DESCRIPTION OF THE TASK:
Look through the data below and output, unchanged, every line from the one holding "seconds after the" through the one holding "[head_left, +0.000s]", inclusive. Skip the pictures.

######

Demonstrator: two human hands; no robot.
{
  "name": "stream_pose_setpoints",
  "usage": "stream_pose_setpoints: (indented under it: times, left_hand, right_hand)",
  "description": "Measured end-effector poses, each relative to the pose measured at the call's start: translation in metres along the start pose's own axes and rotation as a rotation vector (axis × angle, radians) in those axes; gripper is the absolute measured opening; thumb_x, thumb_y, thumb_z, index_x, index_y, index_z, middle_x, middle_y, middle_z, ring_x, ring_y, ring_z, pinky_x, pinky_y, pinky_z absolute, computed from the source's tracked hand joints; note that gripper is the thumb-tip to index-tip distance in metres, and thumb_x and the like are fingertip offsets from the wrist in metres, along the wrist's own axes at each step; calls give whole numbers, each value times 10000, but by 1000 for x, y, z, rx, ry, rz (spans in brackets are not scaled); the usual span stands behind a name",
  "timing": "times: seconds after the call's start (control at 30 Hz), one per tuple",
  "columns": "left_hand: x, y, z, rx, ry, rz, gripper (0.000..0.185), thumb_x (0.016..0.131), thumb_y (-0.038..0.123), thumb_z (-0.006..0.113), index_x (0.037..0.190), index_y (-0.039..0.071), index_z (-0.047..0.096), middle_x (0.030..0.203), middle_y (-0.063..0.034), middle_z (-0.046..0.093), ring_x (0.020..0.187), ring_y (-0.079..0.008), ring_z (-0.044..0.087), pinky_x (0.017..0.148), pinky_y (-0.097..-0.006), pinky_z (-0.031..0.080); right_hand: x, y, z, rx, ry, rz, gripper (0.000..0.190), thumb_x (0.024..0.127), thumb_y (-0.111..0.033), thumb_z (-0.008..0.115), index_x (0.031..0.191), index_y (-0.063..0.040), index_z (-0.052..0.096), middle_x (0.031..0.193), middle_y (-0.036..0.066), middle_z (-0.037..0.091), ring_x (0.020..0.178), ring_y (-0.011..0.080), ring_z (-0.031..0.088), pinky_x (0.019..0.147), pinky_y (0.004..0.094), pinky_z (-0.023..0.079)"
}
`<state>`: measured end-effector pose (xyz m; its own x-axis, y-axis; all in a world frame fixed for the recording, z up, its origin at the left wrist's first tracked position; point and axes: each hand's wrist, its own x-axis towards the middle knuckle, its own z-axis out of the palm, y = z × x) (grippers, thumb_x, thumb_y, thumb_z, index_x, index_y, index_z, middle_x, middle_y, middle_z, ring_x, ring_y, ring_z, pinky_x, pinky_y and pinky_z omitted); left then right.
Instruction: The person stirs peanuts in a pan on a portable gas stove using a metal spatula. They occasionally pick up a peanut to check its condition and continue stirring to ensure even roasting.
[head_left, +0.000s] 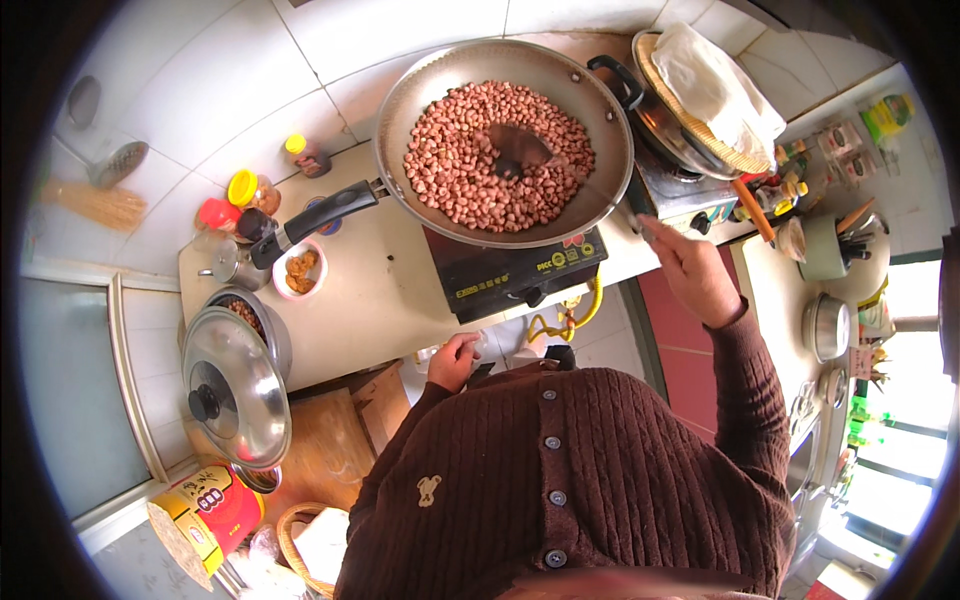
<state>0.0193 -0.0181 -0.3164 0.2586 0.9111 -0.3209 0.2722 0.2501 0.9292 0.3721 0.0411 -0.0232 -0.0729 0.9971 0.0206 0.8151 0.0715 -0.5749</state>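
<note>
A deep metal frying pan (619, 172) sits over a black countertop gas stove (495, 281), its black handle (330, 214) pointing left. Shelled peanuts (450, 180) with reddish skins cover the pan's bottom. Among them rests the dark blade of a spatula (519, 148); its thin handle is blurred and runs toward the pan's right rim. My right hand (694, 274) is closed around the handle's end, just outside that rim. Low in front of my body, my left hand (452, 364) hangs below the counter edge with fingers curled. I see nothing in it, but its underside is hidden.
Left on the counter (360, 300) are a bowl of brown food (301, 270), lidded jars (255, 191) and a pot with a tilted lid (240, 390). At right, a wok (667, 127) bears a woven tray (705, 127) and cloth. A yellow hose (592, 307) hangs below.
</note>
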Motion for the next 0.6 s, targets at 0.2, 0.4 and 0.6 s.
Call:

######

SOLUTION TO THE EXERCISE:
  "timing": "times: seconds after the call's start (control at 30 Hz), one per tuple",
  "columns": "left_hand: x, y, z, rx, ry, rz, gripper (0.000..0.185), thumb_x (0.016..0.131), thumb_y (-0.038..0.123), thumb_z (-0.006..0.113), index_x (0.037..0.190), index_y (-0.039..0.071), index_z (-0.047..0.096), middle_x (0.030..0.203), middle_y (-0.063..0.034), middle_z (-0.046..0.093), ring_x (0.020..0.187), ring_y (-0.079..0.008), ring_z (-0.044..0.087), pinky_x (0.017..0.148), pinky_y (-0.097..-0.006), pinky_z (-0.031..0.080); right_hand: x, y, z, rx, ry, rz, gripper (0.000..0.190), thumb_x (0.024..0.127), thumb_y (-0.111..0.033), thumb_z (-0.008..0.115), index_x (0.031..0.191), index_y (-0.063..0.040), index_z (-0.052..0.096), middle_x (0.031..0.193), middle_y (-0.036..0.066), middle_z (-0.037..0.091), ring_x (0.020..0.178), ring_y (-0.011..0.080), ring_z (-0.031..0.088), pinky_x (0.019..0.147), pinky_y (0.004..0.094), pinky_z (-0.023..0.079)"
}
`<state>`: measured end-effector pose (xyz m; its own x-axis, y-axis; all in a world frame fixed for the recording, z up, its origin at the left wrist's first tracked position; point and axes: each hand's wrist, its own x-axis towards the middle knuckle, its own z-axis out of the palm, y = z × x) (grippers, thumb_x, thumb_y, thumb_z, index_x, index_y, index_z, middle_x, middle_y, middle_z, ring_x, ring_y, ring_z, pinky_x, pinky_y and pinky_z omitted); left then right.
Instruction: The person stirs peanuts in a pan on a portable gas stove using a metal spatula. They occasionally pick up a peanut to check its condition and continue stirring to ensure even roasting.
[head_left, +0.000s] 

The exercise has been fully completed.